▸ **TASK OBJECTIVE**: Return the listing beneath precisely, with every line intact.

Top of DATA PROVIDED

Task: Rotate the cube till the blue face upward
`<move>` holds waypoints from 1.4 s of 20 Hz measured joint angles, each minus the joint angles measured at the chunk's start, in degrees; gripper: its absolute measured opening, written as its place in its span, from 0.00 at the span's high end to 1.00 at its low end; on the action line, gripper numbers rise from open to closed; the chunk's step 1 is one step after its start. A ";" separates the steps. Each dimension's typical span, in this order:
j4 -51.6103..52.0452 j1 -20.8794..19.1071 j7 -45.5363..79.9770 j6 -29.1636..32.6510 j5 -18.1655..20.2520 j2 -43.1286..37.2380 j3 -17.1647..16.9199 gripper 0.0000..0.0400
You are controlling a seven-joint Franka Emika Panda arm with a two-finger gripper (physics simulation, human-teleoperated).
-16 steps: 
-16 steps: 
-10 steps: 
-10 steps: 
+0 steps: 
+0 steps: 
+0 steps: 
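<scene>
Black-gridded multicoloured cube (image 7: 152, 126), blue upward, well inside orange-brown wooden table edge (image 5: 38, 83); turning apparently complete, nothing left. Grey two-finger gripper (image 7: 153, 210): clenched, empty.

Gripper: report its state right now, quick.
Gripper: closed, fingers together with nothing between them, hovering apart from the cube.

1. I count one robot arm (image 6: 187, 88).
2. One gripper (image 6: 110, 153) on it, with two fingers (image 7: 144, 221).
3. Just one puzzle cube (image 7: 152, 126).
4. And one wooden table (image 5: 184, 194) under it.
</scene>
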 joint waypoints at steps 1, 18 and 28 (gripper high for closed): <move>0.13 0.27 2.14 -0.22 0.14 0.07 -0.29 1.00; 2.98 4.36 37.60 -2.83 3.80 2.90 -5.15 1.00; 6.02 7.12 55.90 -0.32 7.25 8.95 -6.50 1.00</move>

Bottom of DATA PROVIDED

▸ **ANSWER TO THE EXERCISE**:
Task: Rotate the cube till the blue face upward
`<move>` holds waypoints from 1.4 s of 20 Hz measured joint angles, each minus the joint angles measured at the chunk's start, in degrees; gripper: its absolute measured opening, written as its place in its span, from 0.00 at the span's high end to 1.00 at its low end; on the action line, gripper numbers rise from open to closed; the chunk's step 1 is one step after its start. A ";" separates the steps. Each dimension's typical span, in this order:
j4 -51.6103..52.0452 j1 -20.8794..19.1071 j7 -45.5363..79.9770 j6 -29.1636..32.6510 j5 -18.1655..20.2520 j2 -43.1286..37.2380 j3 -17.1647..16.9199 gripper 0.0000..0.0400
You are controlling a seven-joint Franka Emika Panda arm with a two-finger gripper (physics simulation, human-teleoperated).
-16 steps: 
-16 steps: 
-10 steps: 
-10 steps: 
+0 steps: 
+0 steps: 
+0 steps: 
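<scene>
Black-gridded multicoloured cube (image 7: 152, 126), blue upward, well inside orange-brown wooden table edge (image 5: 38, 83); turning apparently complete, nothing left. Grey two-finger gripper (image 7: 153, 210): clenched, empty.

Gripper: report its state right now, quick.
Gripper: closed, fingers together with nothing between them, hovering apart from the cube.

1. I count one robot arm (image 6: 187, 88).
2. One gripper (image 6: 110, 153) on it, with two fingers (image 7: 144, 221).
3. Just one puzzle cube (image 7: 152, 126).
4. And one wooden table (image 5: 184, 194) under it.
</scene>
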 joint waypoints at steps 1, 18 and 28 (gripper high for closed): <move>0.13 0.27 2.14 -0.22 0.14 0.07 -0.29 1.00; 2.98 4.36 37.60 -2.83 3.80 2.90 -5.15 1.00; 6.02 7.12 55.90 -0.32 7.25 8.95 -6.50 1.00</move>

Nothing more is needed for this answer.